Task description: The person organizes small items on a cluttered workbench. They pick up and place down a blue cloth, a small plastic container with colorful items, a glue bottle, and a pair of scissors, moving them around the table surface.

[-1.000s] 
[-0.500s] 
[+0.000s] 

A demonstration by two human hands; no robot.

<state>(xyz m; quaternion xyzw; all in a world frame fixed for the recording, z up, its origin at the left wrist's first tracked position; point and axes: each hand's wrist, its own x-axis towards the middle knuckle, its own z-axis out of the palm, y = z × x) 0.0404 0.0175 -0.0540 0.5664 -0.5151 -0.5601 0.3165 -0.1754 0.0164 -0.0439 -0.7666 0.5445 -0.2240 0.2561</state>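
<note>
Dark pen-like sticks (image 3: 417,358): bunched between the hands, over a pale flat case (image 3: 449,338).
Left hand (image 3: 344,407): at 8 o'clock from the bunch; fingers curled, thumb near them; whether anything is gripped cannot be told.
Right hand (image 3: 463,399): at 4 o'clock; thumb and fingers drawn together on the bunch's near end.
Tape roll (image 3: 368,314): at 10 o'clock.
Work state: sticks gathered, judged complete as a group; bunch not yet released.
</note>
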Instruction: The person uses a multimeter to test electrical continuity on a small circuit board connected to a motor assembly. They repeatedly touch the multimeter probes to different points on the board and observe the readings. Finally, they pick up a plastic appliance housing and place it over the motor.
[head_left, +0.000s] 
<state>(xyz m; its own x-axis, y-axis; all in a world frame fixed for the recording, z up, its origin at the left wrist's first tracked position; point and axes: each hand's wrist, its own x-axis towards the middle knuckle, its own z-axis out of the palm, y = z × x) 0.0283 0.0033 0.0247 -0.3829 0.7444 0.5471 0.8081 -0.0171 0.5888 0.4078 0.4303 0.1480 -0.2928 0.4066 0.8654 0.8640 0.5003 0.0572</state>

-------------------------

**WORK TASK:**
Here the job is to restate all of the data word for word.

**WRITTEN ANSWER:**
Task description: The person organizes small items on a cluttered workbench. They pick up and place down a blue cloth, a small plastic container with colorful items, a glue bottle, and a pair of scissors, moving them around the table surface.

[-1.000s] 
[-0.500s] 
[+0.000s] 

A demonstration by two human hands; no robot.

<state>(xyz m; quaternion xyzw; all in a world frame fixed for the recording, z up, its origin at the left wrist's first tracked position; point and axes: each hand's wrist, its own x-axis towards the middle knuckle, its own z-axis out of the palm, y = z × x) 0.0404 0.0175 -0.0540 0.5664 -0.5151 -0.5601 0.3165 -0.1754 0.0164 -0.0439 -0.7666 0.5445 -0.2240 0.2561</state>
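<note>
Dark pen-like sticks (image 3: 417,358): bunched between the hands, over a pale flat case (image 3: 449,338).
Left hand (image 3: 344,407): at 8 o'clock from the bunch; fingers curled, thumb near them; whether anything is gripped cannot be told.
Right hand (image 3: 463,399): at 4 o'clock; thumb and fingers drawn together on the bunch's near end.
Tape roll (image 3: 368,314): at 10 o'clock.
Work state: sticks gathered, judged complete as a group; bunch not yet released.
</note>
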Instruction: The person uses a multimeter to test electrical continuity on a small circuit board connected to a motor assembly. They repeatedly touch the multimeter probes to different points on the board and observe the readings. Finally, they pick up a plastic appliance housing and place it over the motor.
[head_left, +0.000s] 
<state>(xyz m; its own x-axis, y-axis; all in a world frame fixed for the recording, z up, its origin at the left wrist's first tracked position; point and axes: each hand's wrist, its own x-axis towards the middle knuckle, its own z-axis out of the palm, y = z × x) 0.0283 0.0033 0.0247 -0.3829 0.7444 0.5471 0.8081 -0.0171 0.5888 0.4078 0.4303 0.1480 -0.2928 0.4066 0.8654 0.8640 0.5003 0.0572</state>

The exercise requires no additional output.